On December 7, 1972, the Apollo 17 team, made up of Eugene “Gene” Cernan, Ronald Evans, and Harrison Schmitt launched into space. They took part in the last mission of NASA’s Apollo program and the final manned mission to the Moon. When they were about 45,000 kilometers (28,000 miles) away from home—hurtling toward our natural satellite—the team captured something that forever changed the way we understand our planet.
Apollo 17 brought back many discoveries, one being the Earth. At this point in time, our view of our planet was only seen in fragments, like Apollo 8’s Earthrise, a partial marble of swirling clouds and blue oceans rising from the Moon’s surface. Now, with their Hasselblad camera in hand, the Apollo 17 team captured a photo titled The Blue Marble, the first full image of our globe.
The image features the continent of Africa stretching across the orb with twisting clouds covering its southern end and extending over the icy cap of Antarctica. Seeing this orientation of Earth disrupted Western conventions of cartography which rely on grids and a “correct” alignment of continents. And with Africa right in the middle of the snapshot, Eurocentric mapping traditions, which often reduce the continent’s scale, were further challenged. Teasel Muir-Harmony, Apollo curator at the National Air and Space Museum, says, “It was part of this larger awareness of the value of images, not just in terms of science, but also in terms of culture and politics and all the other aspects that motivated the decision to take cameras into space in the first place.”

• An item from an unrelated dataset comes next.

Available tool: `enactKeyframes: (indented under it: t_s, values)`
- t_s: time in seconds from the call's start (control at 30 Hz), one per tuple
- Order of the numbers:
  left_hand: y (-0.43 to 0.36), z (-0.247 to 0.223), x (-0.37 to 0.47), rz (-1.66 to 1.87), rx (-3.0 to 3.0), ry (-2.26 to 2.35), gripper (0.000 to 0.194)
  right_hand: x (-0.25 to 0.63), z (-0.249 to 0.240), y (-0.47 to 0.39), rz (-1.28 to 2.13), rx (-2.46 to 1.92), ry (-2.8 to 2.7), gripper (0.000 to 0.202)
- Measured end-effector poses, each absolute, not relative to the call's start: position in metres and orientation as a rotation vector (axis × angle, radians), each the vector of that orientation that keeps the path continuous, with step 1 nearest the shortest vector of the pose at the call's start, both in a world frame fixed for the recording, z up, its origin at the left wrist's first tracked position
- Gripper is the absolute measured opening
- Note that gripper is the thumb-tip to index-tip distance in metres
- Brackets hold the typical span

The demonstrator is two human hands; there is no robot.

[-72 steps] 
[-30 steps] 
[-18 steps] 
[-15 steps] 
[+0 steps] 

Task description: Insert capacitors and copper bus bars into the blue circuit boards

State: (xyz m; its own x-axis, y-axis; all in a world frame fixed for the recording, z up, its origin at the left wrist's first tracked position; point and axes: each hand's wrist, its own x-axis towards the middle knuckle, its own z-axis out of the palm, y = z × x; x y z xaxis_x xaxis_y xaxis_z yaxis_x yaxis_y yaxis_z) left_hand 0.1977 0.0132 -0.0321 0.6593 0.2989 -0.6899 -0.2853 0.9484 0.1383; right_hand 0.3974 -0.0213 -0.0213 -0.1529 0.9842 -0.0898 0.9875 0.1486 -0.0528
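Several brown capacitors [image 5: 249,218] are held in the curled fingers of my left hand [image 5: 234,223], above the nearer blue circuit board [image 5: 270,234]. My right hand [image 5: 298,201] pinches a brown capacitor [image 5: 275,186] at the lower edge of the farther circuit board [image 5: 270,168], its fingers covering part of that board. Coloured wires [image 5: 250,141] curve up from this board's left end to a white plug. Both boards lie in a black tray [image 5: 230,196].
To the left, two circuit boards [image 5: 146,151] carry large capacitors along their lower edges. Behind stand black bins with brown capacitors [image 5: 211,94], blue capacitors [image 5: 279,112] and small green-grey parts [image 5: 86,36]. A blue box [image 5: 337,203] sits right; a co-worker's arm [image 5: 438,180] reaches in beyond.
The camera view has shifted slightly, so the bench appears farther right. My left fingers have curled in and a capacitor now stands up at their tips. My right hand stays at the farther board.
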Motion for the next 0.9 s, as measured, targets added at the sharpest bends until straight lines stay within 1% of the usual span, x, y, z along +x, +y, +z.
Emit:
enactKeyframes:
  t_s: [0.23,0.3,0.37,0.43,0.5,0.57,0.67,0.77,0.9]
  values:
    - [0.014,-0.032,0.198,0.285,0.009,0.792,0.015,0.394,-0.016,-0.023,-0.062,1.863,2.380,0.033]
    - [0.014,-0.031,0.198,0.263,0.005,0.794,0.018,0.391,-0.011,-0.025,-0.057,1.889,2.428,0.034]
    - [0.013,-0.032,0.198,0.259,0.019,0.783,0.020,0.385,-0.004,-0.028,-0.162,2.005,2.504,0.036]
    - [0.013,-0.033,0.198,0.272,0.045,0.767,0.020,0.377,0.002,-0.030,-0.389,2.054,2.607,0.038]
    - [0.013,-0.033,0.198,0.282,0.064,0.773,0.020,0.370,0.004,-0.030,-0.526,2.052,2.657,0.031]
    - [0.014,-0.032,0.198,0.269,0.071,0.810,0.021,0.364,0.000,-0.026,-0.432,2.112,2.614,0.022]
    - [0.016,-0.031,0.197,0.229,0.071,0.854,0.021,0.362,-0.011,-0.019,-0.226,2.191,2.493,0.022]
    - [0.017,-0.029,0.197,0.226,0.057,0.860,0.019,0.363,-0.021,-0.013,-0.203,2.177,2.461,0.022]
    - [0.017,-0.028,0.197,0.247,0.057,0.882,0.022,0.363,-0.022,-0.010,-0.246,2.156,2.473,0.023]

While this image harkened the beginning of a sense of global unification, it didn’t immediately garner attention. Headlines during this time were bombarded with pressing news like the Vietnam War coming to an end. Over time though, the image was adopted into the iconography of environmentalism, ubiquitous in the history of exploration, and a symbol of humanity. And after over 50 years later, this image still shows that the universe knows no man-made bounds.
Stephen Garber, a historian at NASA, says, “It gives you a much different sense of the world in which we live, that geographical and political boundaries are really meaningless when you get into space.” He adds, “And I think that’s part of what was so special about The Blue Marble photo.”
On December 7, 1972, the Apollo 17 crew took the first full image of Earth—and 50 years later, it still stands tall as an incredible piece of exploration history.